This is not the socialist paradise you’re looking for
You’ve probably heard of New Zealand, even if you don’t know much about it. You know it’s somewhere, vaguely, down around Australia…ish. What you do know: it’s a magical land of environmental purity, pacifism, and hobbits or something.
Which is great, because if favoured presidential candidate X doesn’t get elected in 2016, you’re totally moving to New Zealand. You might even go on reddit to do some research. Hey, you even threw in a bit of te reo to show how different and special you are. Kiwis will love you, right?
Assuming you even qualify for immigrant status (lol), there’s a few things you should know before upping sticks. So swap out the rose tints for a proper prescription.
Rugby is not our national sport
Mercilessly mocking you and your deepest and most dearly held beliefs is. And we’ll do it with a straight face so you won’t be able to tell if we’re serious or just joshing. You can give back as good as you get or you can beat us at our own game and get to the punchline first. Don’t bother getting offended, that will only make it worse. Your best bet is not to be genuinely passionate about anything. Except rugby and drinking. Everyone’s passionate about that.
Kumbaya my lord
… sang no one in New Zealand, ever. I’m pretty sure there’s a special dispensation in our strict gun control laws that allows us to shoot anyone singing Kumbaya (also anything in Elvish) on sight. Call it cultural self-defense. While we’re not all freewheeling hippies, we do hold things like universal healthcare and social safety nets quite dear. We pay higher taxes to fund them out of our generally lower incomes, but you’d have a fight on your hands to take them off us.

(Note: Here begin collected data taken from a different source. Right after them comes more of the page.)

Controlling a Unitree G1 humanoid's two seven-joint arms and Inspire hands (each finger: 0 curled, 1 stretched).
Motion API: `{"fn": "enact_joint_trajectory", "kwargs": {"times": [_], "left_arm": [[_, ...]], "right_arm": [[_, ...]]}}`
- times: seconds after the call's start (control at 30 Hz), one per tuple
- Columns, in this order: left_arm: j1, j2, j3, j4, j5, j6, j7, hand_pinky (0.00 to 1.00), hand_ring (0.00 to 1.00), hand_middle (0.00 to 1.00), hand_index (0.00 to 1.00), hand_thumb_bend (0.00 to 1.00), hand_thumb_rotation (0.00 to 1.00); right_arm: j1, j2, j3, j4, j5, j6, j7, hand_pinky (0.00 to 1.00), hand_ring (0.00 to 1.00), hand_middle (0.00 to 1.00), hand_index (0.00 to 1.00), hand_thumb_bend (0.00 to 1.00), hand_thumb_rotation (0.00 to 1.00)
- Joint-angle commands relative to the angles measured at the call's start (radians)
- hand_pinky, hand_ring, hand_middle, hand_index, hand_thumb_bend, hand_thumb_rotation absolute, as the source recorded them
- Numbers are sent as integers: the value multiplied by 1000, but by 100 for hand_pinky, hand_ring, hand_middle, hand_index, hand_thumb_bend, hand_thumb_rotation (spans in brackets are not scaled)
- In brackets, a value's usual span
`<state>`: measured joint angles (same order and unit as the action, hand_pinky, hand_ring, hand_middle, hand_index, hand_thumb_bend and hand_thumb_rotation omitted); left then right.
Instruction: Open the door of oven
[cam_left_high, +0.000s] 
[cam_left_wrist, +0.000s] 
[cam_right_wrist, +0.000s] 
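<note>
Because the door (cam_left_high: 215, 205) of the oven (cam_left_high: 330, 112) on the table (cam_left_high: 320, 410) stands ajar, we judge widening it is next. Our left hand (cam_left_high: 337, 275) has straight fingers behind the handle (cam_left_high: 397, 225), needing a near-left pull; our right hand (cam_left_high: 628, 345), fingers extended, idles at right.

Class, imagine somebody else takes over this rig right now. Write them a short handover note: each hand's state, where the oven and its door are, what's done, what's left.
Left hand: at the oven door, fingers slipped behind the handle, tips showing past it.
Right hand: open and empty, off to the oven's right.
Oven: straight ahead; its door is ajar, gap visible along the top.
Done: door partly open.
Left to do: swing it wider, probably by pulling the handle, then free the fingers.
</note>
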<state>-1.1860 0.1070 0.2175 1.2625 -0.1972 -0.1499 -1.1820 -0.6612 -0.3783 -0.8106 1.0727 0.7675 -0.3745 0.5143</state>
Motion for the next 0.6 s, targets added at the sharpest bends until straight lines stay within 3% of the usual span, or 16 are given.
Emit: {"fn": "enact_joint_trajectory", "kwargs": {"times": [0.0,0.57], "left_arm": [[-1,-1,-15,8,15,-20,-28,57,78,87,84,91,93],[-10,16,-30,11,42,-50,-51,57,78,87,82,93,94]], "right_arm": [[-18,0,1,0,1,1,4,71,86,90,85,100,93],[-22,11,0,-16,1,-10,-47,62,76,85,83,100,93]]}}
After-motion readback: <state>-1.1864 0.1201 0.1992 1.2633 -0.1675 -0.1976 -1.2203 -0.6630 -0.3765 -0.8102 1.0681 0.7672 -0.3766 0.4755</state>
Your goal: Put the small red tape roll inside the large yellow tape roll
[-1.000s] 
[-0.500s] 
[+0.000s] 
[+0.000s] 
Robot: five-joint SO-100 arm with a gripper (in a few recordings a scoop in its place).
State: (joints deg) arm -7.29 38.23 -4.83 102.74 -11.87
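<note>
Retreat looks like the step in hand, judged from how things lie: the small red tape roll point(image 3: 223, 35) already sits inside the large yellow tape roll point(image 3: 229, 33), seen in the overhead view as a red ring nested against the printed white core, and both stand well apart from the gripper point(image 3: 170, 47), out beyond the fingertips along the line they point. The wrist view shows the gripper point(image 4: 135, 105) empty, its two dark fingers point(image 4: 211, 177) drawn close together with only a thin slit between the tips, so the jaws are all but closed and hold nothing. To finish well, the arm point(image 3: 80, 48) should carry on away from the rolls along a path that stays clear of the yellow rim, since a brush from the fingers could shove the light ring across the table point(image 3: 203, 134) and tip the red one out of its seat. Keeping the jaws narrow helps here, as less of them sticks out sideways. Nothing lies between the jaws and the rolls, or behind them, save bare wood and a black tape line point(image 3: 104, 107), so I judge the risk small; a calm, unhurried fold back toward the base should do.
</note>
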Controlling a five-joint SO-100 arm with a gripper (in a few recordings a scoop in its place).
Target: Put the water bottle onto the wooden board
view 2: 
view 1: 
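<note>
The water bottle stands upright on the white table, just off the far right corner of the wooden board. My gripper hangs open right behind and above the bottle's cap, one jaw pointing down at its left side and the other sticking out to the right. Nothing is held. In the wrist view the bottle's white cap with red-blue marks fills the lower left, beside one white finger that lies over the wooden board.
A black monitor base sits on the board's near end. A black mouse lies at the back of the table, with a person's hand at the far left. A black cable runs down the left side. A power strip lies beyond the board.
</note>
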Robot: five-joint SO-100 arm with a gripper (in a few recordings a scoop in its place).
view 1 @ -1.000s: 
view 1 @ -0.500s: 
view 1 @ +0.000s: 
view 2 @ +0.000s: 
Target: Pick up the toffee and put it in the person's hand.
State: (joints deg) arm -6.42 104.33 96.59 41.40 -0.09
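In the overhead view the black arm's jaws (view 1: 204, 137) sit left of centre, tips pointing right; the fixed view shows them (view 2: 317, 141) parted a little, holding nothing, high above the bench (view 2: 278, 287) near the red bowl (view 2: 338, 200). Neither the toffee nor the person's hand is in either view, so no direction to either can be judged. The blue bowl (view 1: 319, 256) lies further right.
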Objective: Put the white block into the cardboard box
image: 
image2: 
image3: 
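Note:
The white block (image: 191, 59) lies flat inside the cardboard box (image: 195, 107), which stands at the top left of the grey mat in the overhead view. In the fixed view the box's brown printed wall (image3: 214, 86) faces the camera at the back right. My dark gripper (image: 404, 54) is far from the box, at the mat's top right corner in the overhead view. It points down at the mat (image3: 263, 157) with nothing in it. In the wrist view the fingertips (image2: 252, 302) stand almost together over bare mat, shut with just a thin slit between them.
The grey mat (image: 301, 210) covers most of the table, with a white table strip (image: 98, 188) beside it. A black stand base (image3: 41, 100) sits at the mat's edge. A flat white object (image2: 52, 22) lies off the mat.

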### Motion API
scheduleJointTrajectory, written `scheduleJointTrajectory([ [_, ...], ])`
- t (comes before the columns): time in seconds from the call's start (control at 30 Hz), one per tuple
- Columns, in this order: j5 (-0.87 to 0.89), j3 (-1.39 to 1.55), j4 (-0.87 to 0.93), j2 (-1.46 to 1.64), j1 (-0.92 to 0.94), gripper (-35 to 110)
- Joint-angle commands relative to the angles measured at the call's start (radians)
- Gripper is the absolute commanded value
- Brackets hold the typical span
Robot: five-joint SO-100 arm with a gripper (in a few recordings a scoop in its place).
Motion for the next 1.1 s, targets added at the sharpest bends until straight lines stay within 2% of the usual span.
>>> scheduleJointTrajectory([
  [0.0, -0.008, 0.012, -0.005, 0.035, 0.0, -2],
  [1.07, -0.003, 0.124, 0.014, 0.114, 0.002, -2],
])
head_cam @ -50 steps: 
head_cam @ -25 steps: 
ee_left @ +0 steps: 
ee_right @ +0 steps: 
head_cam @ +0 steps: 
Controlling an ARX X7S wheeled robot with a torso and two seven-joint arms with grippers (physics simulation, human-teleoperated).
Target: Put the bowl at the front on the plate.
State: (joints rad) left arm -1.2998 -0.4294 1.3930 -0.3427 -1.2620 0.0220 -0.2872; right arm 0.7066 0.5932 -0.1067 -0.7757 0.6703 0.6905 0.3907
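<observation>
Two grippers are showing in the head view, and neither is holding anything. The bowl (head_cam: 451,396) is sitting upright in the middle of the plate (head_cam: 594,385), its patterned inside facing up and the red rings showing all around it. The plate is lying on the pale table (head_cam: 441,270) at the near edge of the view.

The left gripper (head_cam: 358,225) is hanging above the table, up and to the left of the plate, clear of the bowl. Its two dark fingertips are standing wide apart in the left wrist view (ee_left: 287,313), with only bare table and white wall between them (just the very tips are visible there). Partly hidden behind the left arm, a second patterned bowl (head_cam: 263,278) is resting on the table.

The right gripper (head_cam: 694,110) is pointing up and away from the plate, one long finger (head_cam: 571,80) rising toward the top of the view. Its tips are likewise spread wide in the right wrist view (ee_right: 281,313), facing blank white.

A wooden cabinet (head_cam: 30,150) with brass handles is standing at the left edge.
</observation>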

Mental health services are viciously underfunded with the result that our suicide rates — especially among youth and Māori — are particularly worrying.
The kumara does not sing of its own sweetness
Oh, you have a degree from an Ivy League university? Your bonus at Goldman Sachs was half a mill last year? Look at how impressed I am right now. We don’t care. We care about who you are. And right now, it sounds like you think you’re better than us. We already feel inferior, like, 99 percent of the time (except in rugby and drinking). You’ll need to become familiar with Tall Poppy Syndrome. It’s this thing where people who think they’re all that get collectively shamed for ‘over-achieving.’ This is not a positive trait for Kiwis in general. Luckily, it’s changing slowly. In the meantime, your sense of American Exceptionalism is probably going to just piss people off.
Clean, green, obscene
So you’ve seen the ads: 100% ‘it’s a brand, not a guarantee’ Pure New Zealand. You’ve imagined hiking through lush rainforests, and swimming on pristine beaches. Well, you can still do that. Hundreds of thousands of Kiwis do. What we can’t do is ignore the poor environmental record that’s seen many of our rivers polluted by runoff from agriculture (our major industry) and deemed unsafe to swim in. Or the plight of endemic sea mammals like Maui’s and Hector’s Dolphins, which are extremely rare. Soz, dolphins.
We’re at the arse-end of nowhere
There are no weekend trips home from New Zealand. If you want to leave the country, it takes your whole weekend just to travel wherever you’re going. There’s no spring break in Puerto Vallarta, no last-minute trip to Mardi Gras, popping up to Montreal or a week of retail therapy in Paris. It takes 12 hours to get half-way to anywhere, 17 if you do it on the cheap. Except for Australia. There’s always plenty to explore in the South Pacific – just don’t expect foam parties and the international DJ circuit to turn up in Honiara or Port Vila. On the other hand, with the money you save on blow in TJ this Christmas, you can instead make a roadtrip out of our oversized roadside novelties. And don’t forget the Bucket Fountain, may its splashy goodness be upon you.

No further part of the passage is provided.